- **Your goal**: Your job with the data below: print everything from the line that holds "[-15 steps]" down to the line that holds "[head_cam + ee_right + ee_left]", ends included, exactly, and nothing else.

- **Source data**:
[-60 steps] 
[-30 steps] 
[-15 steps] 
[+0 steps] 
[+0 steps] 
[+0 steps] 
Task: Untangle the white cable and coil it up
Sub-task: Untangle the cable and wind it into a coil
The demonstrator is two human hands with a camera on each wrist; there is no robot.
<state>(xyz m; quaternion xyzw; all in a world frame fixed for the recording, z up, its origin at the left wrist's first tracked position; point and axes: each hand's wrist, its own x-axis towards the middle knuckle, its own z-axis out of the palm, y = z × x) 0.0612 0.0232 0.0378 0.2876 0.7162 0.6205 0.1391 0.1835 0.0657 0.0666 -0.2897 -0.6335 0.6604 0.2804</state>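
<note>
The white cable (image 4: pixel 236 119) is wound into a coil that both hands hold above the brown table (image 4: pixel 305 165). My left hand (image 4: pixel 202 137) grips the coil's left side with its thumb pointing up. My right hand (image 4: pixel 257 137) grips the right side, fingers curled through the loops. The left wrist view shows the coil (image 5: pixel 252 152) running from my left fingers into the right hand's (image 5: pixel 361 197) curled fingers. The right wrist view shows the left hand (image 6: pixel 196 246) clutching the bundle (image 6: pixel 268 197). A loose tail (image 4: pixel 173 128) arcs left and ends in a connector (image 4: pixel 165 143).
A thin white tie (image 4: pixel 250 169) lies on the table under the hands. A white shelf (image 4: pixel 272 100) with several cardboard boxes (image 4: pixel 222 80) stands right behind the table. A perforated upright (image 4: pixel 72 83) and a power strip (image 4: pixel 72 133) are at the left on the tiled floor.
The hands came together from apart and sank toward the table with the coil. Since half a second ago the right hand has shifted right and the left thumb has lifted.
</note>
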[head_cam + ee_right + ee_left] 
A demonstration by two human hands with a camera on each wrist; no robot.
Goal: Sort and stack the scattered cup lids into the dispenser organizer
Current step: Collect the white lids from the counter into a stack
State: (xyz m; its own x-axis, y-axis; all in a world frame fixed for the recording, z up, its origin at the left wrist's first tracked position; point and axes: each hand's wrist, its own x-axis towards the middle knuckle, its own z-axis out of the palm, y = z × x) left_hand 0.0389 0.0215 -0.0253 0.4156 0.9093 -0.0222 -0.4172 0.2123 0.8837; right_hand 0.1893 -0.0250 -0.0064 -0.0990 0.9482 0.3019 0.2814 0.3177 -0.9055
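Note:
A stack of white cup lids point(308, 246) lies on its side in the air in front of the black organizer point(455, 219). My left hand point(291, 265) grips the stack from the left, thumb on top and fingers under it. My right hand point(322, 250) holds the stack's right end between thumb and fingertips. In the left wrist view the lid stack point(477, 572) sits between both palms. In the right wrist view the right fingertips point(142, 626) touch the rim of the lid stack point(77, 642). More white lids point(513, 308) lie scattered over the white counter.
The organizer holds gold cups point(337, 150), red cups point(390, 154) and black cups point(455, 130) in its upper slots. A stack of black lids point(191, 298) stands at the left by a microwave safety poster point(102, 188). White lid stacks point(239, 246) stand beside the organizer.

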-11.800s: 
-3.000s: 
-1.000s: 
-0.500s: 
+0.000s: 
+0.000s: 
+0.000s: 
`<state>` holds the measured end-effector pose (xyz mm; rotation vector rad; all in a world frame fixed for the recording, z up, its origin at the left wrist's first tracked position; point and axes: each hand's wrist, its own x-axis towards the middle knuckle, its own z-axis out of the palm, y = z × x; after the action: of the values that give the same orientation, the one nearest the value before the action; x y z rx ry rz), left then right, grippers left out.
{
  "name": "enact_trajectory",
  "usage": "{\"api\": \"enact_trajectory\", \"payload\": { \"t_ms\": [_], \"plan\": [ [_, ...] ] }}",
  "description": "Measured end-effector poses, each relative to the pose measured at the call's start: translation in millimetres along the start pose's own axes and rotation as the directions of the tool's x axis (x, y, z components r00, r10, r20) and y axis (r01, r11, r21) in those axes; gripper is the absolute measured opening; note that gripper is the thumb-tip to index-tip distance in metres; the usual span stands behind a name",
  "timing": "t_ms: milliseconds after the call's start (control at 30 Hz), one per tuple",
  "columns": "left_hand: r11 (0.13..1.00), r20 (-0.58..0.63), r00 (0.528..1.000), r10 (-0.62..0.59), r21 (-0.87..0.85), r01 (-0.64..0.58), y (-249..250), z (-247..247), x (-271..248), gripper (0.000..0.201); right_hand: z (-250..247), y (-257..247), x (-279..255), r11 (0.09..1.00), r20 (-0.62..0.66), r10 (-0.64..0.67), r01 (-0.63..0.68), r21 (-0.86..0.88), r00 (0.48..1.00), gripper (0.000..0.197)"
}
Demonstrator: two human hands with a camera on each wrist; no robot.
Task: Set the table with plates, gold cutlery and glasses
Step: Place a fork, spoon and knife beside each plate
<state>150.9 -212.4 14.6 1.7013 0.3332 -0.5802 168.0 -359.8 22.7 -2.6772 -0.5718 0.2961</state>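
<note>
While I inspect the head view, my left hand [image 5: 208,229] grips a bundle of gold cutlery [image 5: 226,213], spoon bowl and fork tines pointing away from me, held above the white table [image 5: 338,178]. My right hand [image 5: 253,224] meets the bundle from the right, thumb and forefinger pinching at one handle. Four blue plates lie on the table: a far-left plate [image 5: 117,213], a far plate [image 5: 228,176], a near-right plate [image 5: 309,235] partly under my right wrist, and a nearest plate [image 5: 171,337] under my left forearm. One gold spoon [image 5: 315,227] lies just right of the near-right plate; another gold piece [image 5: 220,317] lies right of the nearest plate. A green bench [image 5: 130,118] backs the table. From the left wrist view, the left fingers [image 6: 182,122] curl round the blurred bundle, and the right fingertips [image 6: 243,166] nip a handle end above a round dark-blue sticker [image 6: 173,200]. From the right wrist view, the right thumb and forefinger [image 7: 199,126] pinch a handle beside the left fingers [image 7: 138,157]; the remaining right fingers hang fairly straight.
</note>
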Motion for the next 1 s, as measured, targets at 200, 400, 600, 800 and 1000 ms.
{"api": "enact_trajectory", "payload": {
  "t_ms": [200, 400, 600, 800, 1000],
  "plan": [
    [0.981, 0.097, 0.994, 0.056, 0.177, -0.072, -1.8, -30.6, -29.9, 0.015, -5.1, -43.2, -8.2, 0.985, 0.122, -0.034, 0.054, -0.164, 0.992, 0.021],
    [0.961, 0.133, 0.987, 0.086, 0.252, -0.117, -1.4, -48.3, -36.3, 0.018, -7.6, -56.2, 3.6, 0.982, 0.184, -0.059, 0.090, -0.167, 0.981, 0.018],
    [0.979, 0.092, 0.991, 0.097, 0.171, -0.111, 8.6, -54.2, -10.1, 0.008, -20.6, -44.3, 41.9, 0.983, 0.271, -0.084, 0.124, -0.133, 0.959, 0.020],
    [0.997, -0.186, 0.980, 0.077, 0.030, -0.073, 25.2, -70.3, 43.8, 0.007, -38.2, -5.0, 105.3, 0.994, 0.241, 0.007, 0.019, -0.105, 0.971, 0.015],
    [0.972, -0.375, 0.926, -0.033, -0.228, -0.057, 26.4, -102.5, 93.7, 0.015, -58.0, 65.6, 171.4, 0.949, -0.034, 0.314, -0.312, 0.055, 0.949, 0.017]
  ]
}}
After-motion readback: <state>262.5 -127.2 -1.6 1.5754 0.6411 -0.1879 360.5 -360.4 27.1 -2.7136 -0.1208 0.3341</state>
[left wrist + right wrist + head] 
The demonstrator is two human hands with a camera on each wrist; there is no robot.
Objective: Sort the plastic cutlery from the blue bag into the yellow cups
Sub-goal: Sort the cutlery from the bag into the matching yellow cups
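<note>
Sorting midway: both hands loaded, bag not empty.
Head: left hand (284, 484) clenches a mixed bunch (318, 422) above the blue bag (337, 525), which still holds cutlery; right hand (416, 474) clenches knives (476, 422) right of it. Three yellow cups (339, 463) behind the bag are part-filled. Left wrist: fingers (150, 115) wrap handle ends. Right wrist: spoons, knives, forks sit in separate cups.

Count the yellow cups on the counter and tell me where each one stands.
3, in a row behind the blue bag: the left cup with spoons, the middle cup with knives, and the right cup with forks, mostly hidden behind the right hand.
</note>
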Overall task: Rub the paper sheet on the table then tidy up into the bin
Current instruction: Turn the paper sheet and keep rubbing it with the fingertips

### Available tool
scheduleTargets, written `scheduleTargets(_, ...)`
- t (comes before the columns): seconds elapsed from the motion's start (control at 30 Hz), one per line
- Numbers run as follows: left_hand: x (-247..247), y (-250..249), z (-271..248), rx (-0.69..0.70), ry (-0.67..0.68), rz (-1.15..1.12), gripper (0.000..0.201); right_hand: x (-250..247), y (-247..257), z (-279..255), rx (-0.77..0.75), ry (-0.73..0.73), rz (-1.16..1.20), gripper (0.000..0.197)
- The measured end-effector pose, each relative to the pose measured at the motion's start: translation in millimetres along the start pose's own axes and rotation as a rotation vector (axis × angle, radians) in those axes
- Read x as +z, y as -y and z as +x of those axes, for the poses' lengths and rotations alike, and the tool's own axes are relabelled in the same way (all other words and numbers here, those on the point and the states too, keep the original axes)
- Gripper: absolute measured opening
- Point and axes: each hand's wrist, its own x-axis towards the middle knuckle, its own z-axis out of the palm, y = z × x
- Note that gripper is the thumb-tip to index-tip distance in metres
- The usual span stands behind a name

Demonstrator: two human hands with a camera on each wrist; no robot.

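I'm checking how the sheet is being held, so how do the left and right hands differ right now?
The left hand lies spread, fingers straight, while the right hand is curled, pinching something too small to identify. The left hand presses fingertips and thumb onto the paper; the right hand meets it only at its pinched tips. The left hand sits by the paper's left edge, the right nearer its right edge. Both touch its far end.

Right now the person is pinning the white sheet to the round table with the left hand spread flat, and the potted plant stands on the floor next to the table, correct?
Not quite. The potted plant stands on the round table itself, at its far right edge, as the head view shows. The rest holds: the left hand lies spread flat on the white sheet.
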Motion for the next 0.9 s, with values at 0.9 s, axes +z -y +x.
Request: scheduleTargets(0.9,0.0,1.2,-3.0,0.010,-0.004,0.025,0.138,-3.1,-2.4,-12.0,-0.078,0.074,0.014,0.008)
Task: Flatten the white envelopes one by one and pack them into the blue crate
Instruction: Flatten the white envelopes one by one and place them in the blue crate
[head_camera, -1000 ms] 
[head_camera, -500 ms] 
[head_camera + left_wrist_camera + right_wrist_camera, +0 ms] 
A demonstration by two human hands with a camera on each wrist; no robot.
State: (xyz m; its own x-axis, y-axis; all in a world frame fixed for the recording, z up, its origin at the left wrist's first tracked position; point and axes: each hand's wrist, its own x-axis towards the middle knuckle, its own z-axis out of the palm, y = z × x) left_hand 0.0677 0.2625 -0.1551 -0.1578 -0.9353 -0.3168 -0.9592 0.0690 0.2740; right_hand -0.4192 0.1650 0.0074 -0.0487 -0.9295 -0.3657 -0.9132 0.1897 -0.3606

- **Written answer**:
[-15 steps] 
[+0 steps] 
[+0 steps] 
[+0 steps] 
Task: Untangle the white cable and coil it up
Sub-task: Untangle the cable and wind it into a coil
The demonstrator is two human hands with a camera on each wrist; there is no robot.
<state>(xyz m; quaternion xyzw; all in a world frame fixed for the recording, z up, its origin at the left wrist's first tracked position; point and axes: each hand's wrist, its own x-axis towards the middle knuckle, its own z-axis out of the palm, y = z × x) 0.0612 0.0232 0.0378 0.2876 0.7162 0.6205 0.1391 0.1835 0.0657 0.0666 -0.2897 -0.6335 0.6604 0.2804</state>
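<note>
The white cable (image 4: pixel 236 119) is wound into a coil that both hands hold above the brown table (image 4: pixel 305 165). My left hand (image 4: pixel 202 137) grips the coil's left side with its thumb pointing up. My right hand (image 4: pixel 257 137) grips the right side, fingers curled through the loops. The left wrist view shows the coil (image 5: pixel 252 152) running from my left fingers into the right hand's (image 5: pixel 361 197) curled fingers. The right wrist view shows the left hand (image 6: pixel 196 246) clutching the bundle (image 6: pixel 268 197). A loose tail (image 4: pixel 173 128) arcs left and ends in a connector (image 4: pixel 165 143).
A thin white tie (image 4: pixel 250 169) lies on the table under the hands. A white shelf (image 4: pixel 272 100) with several cardboard boxes (image 4: pixel 222 80) stands right behind the table. A perforated upright (image 4: pixel 72 83) and a power strip (image 4: pixel 72 133) are at the left on the tiled floor.
The hands came together from apart and sank toward the table with the coil. Since half a second ago the right hand has shifted right and the left thumb has lifted.
</note>
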[head_cam + ee_right + ee_left] 

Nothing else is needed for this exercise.